SOURCE DATA section start
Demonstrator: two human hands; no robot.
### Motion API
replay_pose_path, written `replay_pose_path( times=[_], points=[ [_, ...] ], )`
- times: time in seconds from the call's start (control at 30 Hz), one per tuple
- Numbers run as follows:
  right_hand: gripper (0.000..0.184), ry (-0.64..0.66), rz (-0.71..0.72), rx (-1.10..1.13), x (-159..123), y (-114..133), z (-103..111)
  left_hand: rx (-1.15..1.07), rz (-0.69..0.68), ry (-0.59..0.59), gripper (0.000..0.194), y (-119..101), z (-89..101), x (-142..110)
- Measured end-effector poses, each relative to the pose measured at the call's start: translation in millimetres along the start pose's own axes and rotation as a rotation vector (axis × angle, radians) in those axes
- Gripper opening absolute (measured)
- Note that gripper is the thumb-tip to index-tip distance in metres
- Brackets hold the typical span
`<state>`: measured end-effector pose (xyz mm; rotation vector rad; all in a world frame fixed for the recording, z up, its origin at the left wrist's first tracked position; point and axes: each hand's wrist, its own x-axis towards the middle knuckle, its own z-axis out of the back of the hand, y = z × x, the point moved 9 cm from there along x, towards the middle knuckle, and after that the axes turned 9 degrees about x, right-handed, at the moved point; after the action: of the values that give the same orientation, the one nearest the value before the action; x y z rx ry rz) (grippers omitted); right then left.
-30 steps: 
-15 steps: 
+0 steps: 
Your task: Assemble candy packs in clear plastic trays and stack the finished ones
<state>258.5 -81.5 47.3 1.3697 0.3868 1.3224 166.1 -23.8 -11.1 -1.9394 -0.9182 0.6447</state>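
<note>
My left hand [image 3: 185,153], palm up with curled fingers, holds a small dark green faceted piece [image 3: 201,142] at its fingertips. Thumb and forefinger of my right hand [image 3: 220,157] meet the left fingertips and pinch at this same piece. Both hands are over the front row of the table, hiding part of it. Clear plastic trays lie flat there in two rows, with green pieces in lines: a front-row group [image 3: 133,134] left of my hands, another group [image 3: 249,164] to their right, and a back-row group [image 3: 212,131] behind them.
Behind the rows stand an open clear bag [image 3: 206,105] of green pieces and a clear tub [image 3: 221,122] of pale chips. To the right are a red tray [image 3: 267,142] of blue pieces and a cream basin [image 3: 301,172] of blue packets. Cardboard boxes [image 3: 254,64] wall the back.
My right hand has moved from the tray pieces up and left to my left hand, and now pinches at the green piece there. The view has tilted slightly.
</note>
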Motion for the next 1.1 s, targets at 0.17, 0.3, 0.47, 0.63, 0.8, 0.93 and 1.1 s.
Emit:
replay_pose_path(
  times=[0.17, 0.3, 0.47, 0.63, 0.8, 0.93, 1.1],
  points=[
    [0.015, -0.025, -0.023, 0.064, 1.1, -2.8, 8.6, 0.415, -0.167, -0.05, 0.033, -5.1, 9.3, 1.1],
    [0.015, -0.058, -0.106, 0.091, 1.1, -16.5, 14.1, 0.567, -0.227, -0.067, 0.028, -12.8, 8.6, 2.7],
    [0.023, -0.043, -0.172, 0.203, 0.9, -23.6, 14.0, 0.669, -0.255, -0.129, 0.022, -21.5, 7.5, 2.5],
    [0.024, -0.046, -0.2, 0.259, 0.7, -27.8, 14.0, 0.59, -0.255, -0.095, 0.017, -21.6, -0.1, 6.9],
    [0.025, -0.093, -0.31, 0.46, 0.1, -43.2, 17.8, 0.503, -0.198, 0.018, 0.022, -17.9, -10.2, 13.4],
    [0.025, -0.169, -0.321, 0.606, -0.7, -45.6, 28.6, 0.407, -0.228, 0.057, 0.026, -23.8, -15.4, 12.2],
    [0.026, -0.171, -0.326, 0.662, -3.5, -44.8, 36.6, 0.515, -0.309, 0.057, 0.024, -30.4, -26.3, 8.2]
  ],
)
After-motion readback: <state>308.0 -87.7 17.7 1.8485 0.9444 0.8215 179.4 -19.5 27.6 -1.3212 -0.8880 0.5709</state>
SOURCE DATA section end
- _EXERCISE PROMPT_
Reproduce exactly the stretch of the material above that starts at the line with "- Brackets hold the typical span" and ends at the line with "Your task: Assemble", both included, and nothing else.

- _WRITTEN RESPONSE_
- Brackets hold the typical span
`<state>`: measured end-effector pose (xyz mm; rotation vector rad; all in a world frame fixed for the recording, z up, its origin at the left wrist's first tracked position; point and axes: each hand's wrist, its own x-axis towards the middle knuckle, its own z-axis out of the back of the hand, y = z × x, the point moved 9 cm from there along x, towards the middle knuckle, and after that the axes turned 9 degrees about x, right-handed, at the moved point; after the action: of the values that give the same orientation, the one nearest the value before the action; x y z rx ry rz) (grippers omitted); right then left.
-30 steps: 
-15 steps: 
+0 steps: 
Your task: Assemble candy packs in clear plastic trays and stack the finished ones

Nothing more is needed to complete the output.